Set down the data that follows, exactly and completely.
--- Data provided ---
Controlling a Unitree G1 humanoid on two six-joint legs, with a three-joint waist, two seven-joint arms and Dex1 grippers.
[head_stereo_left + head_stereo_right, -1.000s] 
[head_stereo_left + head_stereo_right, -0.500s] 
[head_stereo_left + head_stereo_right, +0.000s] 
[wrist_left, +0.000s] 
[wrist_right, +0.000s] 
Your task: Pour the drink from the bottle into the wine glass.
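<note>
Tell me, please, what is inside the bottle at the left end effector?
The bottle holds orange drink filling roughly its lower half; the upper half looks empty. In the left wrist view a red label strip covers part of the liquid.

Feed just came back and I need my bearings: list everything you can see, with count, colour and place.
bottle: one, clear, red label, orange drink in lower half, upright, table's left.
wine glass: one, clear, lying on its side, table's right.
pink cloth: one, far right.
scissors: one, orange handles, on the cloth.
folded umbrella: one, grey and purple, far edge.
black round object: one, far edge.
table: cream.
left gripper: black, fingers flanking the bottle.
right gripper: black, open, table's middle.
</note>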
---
● Response area
Controlling a Unitree G1 humanoid on two six-joint legs, with a three-joint waist, two seven-joint arms and Dex1 grippers.
[head_stereo_left + head_stereo_right, -1.000s] 
[head_stereo_left + head_stereo_right, -0.500s] 
[head_stereo_left + head_stereo_right, +0.000s] 
[wrist_left, +0.000s] 
[wrist_right, +0.000s] 
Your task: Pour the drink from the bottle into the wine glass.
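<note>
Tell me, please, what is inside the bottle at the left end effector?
The bottle holds orange drink filling roughly its lower half; the upper half looks empty. In the left wrist view a red label strip covers part of the liquid.

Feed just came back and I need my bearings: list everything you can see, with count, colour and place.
bottle: one, clear, red label, orange drink in lower half, upright, table's left.
wine glass: one, clear, lying on its side, table's right.
pink cloth: one, far right.
scissors: one, orange handles, on the cloth.
folded umbrella: one, grey and purple, far edge.
black round object: one, far edge.
table: cream.
left gripper: black, fingers flanking the bottle.
right gripper: black, open, table's middle.
</note>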

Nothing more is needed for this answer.